Starting at the first line of the listing below, repeat each line exactly until the line containing "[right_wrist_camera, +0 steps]", which you include. Leave out pictures.
***** Given material *****
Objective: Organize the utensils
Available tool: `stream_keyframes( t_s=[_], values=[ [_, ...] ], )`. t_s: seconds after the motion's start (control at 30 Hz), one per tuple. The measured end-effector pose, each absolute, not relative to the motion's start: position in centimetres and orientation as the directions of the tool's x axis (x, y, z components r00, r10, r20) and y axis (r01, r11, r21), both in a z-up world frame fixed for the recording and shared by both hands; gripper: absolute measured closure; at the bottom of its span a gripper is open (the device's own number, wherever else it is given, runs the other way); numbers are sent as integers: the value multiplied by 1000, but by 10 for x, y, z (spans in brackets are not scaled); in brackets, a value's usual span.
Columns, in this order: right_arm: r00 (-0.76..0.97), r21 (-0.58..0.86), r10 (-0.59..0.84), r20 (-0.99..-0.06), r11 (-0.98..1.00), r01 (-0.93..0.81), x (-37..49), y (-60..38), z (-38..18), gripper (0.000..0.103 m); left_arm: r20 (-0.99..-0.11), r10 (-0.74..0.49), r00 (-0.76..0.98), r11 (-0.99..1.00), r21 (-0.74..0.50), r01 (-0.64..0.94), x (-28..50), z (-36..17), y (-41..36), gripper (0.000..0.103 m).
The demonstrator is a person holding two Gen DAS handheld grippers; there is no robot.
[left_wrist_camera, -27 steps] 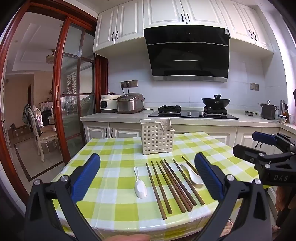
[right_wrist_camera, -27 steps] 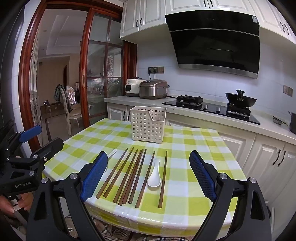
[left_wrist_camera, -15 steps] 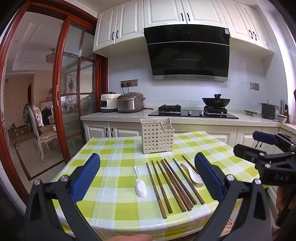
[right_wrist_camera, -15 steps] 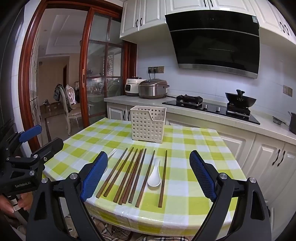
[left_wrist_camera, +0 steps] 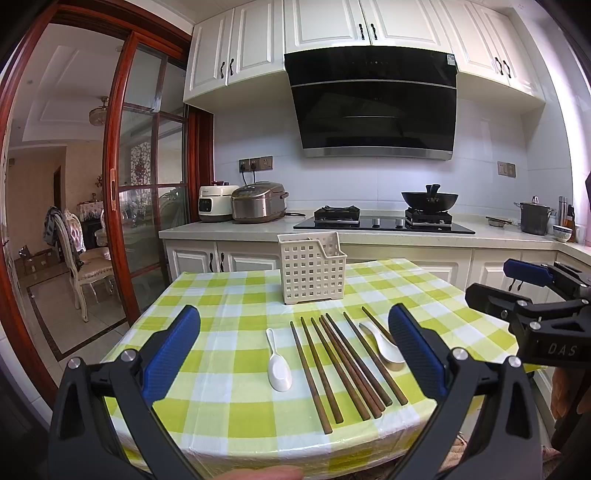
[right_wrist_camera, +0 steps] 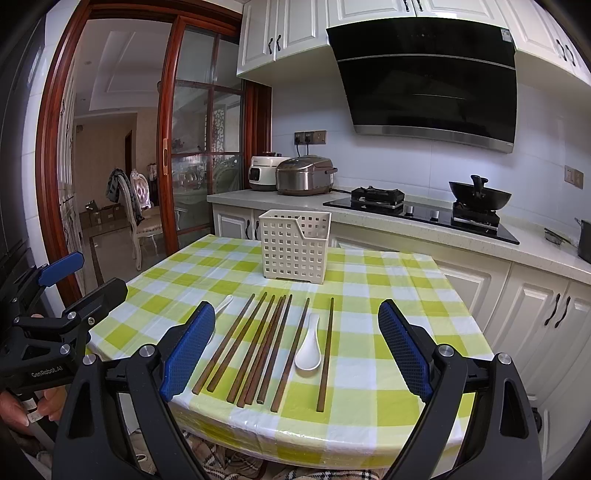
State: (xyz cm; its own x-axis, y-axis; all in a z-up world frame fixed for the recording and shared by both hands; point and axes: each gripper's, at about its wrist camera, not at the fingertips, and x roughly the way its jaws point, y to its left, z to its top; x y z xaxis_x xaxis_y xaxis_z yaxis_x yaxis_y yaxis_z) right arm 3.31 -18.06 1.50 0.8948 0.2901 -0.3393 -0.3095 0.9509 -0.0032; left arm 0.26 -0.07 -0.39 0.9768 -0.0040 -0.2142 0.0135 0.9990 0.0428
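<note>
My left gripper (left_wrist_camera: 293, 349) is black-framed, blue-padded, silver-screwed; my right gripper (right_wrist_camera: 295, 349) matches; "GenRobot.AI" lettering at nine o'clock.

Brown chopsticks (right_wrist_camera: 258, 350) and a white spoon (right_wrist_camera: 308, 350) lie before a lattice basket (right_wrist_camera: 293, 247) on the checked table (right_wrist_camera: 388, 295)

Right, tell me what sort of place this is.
A home kitchen, most likely: a black range hood hangs over a hob carrying a wok, and rice cookers sit on the counter by white cabinets.
</note>
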Motion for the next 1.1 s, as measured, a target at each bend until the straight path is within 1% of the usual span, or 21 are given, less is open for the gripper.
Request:
stream_keyframes(
  t_s=[1.1],
  values=[
    [891,11,297,-343,950,-312,36,-178,8,18,-216,-3,976,999,46,13,3,-5,-2,4]
  ],
)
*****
- [Result of the task]:
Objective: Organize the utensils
Available tool: `stream_keyframes( t_s=[_], values=[ [_, ...] ], )`. t_s: seconds after the motion's start (control at 30 Hz), one per tuple. The measured end-effector pose, each absolute, not relative to the motion's start: position in centimetres and orientation as the directions of the tool's x axis (x, y, z components r00, r10, r20) and y axis (r01, r11, r21), both in a z-up world frame fixed for the recording and shared by both hands; gripper: absolute measured closure; at the bottom of its span a gripper is open (the device's own number, wherever else it is given, runs the other way); numbers are sent as integers: the value multiplied by 1000, but by 10 for x, y, z (spans in brackets are not scaled); in brackets, a value's usual span.
Columns, in this order: right_arm: r00 (-0.76..0.97), r21 (-0.58..0.86), r10 (-0.59..0.84), r20 (-0.99..-0.06), r11 (-0.98..1.00), r01 (-0.93..0.81), x (-37..49), y (-60..38), z (-38..18), gripper (0.000..0.103 m); left_arm: r20 (-0.99..-0.11), r10 (-0.74..0.49), r00 (-0.76..0.98), r11 (-0.99..1.00), r21 (-0.74..0.50), r01 (-0.64..0.94), x (-28..50), z (-36..17), y (-41..36), gripper (0.000..0.103 m).
The demonstrator is a person holding two Gen DAS handheld grippers; there is no robot.
[left_wrist_camera, -27 steps] 
[right_wrist_camera, -27 steps] 
[left_wrist_camera, -15 steps] 
[right_wrist_camera, -15 steps] 
[left_wrist_camera, +0 steps] 
[right_wrist_camera, +0 steps] 

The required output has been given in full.